Appeal from a judgment of the District Court of Nassau County, Third District (Gary Franklin Knobel, J.), entered June 23, 2010. The judgment, insofar as appealed from, after a nonjury trial, awarded plaintiff the principal sum of $110.
ORDERED that the judgment, insofar as appealed from, is affirmed, without costs.
Plaintiff commenced this small claims action to recover for defendant's alleged breach of a contract to sell her playground set.

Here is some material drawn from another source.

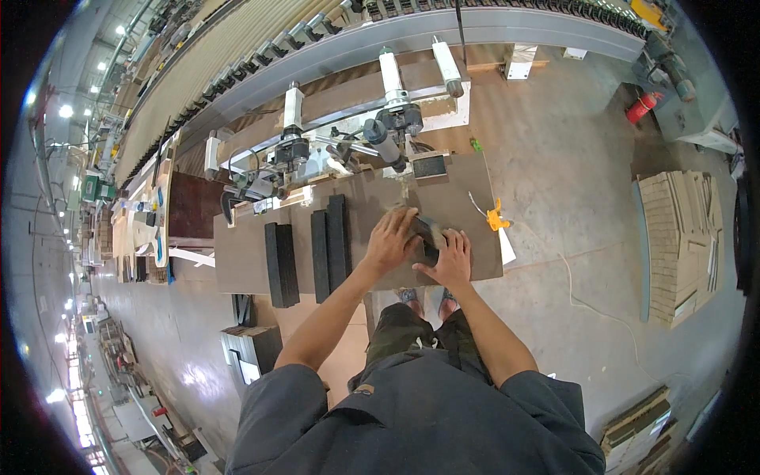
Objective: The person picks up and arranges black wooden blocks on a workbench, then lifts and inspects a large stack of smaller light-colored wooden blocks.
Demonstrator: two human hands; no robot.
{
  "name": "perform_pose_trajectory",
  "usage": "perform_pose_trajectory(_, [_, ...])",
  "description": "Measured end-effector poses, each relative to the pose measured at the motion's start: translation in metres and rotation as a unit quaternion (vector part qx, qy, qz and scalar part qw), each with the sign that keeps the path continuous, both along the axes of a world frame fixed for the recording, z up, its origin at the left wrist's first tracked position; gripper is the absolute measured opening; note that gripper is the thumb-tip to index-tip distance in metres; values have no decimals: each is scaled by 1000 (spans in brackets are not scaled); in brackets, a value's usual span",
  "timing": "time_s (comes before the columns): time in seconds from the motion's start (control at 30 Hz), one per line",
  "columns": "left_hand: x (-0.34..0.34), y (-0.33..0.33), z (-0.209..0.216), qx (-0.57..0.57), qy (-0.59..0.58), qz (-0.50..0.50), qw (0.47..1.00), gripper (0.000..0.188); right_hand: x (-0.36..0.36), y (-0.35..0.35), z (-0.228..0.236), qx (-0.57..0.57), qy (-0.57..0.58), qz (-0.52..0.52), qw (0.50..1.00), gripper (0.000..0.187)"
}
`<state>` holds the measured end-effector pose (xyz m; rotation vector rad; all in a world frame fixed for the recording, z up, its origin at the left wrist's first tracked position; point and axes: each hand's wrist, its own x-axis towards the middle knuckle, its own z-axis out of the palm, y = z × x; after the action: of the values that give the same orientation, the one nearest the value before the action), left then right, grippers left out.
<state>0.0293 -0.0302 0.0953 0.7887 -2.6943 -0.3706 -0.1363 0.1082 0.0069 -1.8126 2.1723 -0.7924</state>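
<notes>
Just in front of me, a short stack of dark rectangular pieces (pixel 428 236) is between my two hands, over the brown worktable (pixel 372 207). My left hand (pixel 392 240) grips its left side, fingers bent over the far end. Against the near right side, my right hand (pixel 451 260) is closed with the thumb pointing left. Both palms hide part of the stack. Left of my hands lie long black stacks of strips (pixel 338 237), with another black stack (pixel 281 264) farther left. A small dark block (pixel 430 166) sits in a wooden holder at the table's far side.
Beyond the tabletop stands a machine with motors (pixel 383 142) and white upright cylinders (pixel 391 75). A yellow air gun (pixel 497 215) with a hose lies at the right table edge. Stacked boards (pixel 681 245) and a red fire extinguisher (pixel 643 105) are farther right; stacked panels (pixel 252 352) stand lower left.
</notes>
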Motion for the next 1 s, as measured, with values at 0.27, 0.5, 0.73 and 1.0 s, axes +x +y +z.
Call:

As limited by her brief, defendant appeals from so much of a District Court judgment as, after a nonjury trial, awarded plaintiff the principal sum of $110. Upon a review of the record, we find that the judgment provided the parties with substantial justice according to the rules and principles of substantive law (UDCA 1804, 1807; see Ross v. Friedman, 269 A.D.2d 584 [2000];Williams v. Roper, 269 A.D.2d 125, 126 [2000] ).
The decision of a fact-finding court should not be disturbed upon appeal unless it is obvious that the court's conclusions could not be reached under any fair interpretation of the evidence ( see Claridge Gardens v. Menotti, 160 A.D.2d 544 [1990] ). This standard applies with greater force to judgments rendered in the Small Claims Part of the court ( see Williams v. Roper, 269 A.D.2d at 126). Furthermore, the determination of a trier of fact as to issues of credibility is given substantial deference, as the trial court's opportunity to observe and evaluate the testimony and demeanor of the witnesses affords it a better perspective from which to assess their credibility ( see Vizzari v. State of New York, 184 A.D.2d 564 [1992];Kincade v. Kincade, 178 A.D.2d 510, 511 [1991] ). As the record supports the trial court's determination, we find no reason to disturb the judgment, insofar as appealed from.